Mysidacea: Families, Subfamilies and Tribes

Kenneth Meland


Erythropini Hansen, 1910

Diagnostic description. Head. Carapace large, last 2 or 3 thoracic somites exposed dorsally. Rostrum obtuse, or broadly rounded. Eyes normally developed, or reduced. Antenna (antenna 2) scale present or reduced (in Caeseromysis and Gymnerythrops, and represented by a small spine in Arachnomysis and Chunomysis), with apical suture or without apical suture, outer margin smooth, without setae (serrated in Meterythrops), with terminal spine. Labrum symmetric. Mandible lacinia mobilis well developed, spine row present between lacinia mobilis and molar process, molar process well developed.

Thorax. 1st maxilliped exopod well developed. 2nd thoracopod developed as a maxilliped, exopod well developed. 3rd-8th thoracopods endopod with distinct carpus and propodus (seperated by an oblique articulation), propodus divided into two segments (most common). Branchiae on thoracopods absent. Marsupium composed of two pairs of oostegites, or composed of three pairs of oostegites.

Abdomen 6th & 7th abdominal somites fused. 1st pair endopod reduced; 2nd pair biramous; 3rd pair biramous; 4th pair biramous; 5th pair biramous. Female pleopods uniramous or greatly reduced. Uropod endopod setose around entire margin or inner margin with robust setae, statocyst present; exopod complete, setose around entire margin. Telson apex entire.
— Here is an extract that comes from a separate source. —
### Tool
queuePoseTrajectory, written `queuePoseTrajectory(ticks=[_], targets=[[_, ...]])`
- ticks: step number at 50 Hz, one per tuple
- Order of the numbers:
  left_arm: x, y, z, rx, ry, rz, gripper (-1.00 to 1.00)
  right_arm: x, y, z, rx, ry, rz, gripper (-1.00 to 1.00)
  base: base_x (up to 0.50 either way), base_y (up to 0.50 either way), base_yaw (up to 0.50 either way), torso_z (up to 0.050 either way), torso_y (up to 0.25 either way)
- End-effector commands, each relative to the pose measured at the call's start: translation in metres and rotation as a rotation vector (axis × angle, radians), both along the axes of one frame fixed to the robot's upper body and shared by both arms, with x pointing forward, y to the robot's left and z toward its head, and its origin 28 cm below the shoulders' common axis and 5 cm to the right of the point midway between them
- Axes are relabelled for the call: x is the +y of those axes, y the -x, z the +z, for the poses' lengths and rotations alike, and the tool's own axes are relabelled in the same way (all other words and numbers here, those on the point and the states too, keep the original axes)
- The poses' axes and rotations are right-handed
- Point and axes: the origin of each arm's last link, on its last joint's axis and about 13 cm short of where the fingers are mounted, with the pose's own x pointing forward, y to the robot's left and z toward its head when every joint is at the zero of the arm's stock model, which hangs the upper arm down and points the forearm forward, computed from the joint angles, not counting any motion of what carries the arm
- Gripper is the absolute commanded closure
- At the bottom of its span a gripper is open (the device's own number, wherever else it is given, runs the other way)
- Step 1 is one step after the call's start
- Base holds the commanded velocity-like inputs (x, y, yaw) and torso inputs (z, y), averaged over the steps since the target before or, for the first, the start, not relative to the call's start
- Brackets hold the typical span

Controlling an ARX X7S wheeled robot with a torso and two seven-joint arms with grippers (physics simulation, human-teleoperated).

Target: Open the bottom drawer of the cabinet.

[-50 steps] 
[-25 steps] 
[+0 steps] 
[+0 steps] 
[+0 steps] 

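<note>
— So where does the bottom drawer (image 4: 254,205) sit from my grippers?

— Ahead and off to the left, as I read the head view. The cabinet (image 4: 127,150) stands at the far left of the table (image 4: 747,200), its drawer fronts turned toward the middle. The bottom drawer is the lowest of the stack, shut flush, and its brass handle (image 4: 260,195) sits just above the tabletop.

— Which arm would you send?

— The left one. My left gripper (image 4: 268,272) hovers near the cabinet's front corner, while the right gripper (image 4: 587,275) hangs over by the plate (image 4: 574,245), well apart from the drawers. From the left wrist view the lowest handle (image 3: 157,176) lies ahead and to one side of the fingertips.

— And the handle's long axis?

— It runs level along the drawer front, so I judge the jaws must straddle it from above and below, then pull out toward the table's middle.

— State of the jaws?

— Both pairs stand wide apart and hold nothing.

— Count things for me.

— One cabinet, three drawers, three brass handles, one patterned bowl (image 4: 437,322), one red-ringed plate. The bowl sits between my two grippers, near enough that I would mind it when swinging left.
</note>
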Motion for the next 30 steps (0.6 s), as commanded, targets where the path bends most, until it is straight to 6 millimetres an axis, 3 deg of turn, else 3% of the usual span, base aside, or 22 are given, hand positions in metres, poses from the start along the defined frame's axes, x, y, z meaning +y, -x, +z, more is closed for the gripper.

Generic composition. Erythropini continas 45 genera (197 species); Amathimysis Brattegard, 1969 (7 species); Amblyops G.O. Sars, 1872 (11 species); Amblyopsoides O. Tattersall, 1955 (4 species); Arachnomysis Chun, 1887 (2 species); Atlanterythrops Nouvel & Lagardere, 1976 (1 species); Australerythrops W. Tattersall, 1928 (1 species); Caesaromysis Ortmann, 1893 (1 species); Chunomysis Holt & Tattersall, 1905 (1 species); Dactylamblyops Holt & Tattersall, 1906 (13 species); Dactylerythrops Holt & Tattersall, 1905 (6 species); Echinomysides Murano, 1977 (1 species); Echinomysis Illig, 1905 (3 species); Erythrops G.O. Sars, 1869 (16 species); Euchaetomera G.O. Sars, 1883 (8 species); Euchaetomeropsis W. Tattersall, 1909 (2 species); Gibbamblyops Murano & Krygier, 1985 (1 species); Gibberythrops Illig, 1930 (4 species); Gymnerythrops Hansen, 1910 (3 species); Heteroerythrops O. Tattersall, 1955 (3 species); Holmesiella Ortmann, 1908 (2 species); Hyperamblyops Birstein & Tchindonova, 1958 (4 species); Hypererythrops Holt & Tatterrsall, 1905 (6 species); Indoerythrops Panampunnayil, 1998 (1 species); Illigiella Murano, 1981 (1 species); Katerythrops Holt & Tattersall, 1905 (5 species); Longithorax Illig, 1906 (5 species); Meierythrops Murano, 1981 (1 species); Metambylops W. Tattersall, 1907 (3 species); Meterythrops S.I. Smith, 1879 (5 species); Michthyops W. Tattersall, 1911 (2 species); Nakazawaia Murano, 1981 (2 species); Nipponerythrops Murano, 1977 (1 species); Paramblyops Holt & Tattersall, 1905 (5 species); Parapseudomma Nouvel & Lagardere, 1976 (1 species); Parerythrops G.O. Sars, 1869 (5 species); Pleurerythrops Ii, 1964 (5 species); Pseudamblyops Ii, 1964 (1 species); Pseuderythrops Coifmann, 1936 (2 species); Pseudomma G.O. Sars, 1870 (40 species); Pteromysis Ii, 1964 (1 species); Scolamblyops Murano, 1974 (2 species); Synerythrops Hansen, 1910 (3 species); Teraterythrops Ii, 1964 (2 species); Thalassomysis W. Tattersall, 1939 (2 species); Xenerythrops Ii, 1964 (1 species).

Remarks. The majority of Erythropini are found to prefer deeper oceanic waters and have been most successful in invading the hyperbenthic environment of the deep-sea. They are regular inhabitants on soft bottom sediments and are commonly encountered throughout the worlds oceans.

This tribe is extremely diverse, displaying many peculiar and uncommon features, mainly seen in reductions and specializations of the compound eyes, considered adaptions to the deep-sea habitat. This high diversety has made generic classification complicated, resulting in 13 monotypic genera within the Erythropini. Nonetheless the tribe itself is well defined and easily distinguishable from other tribes by the combination of characters of antennal scale, thoracic limbs, and male pleopods.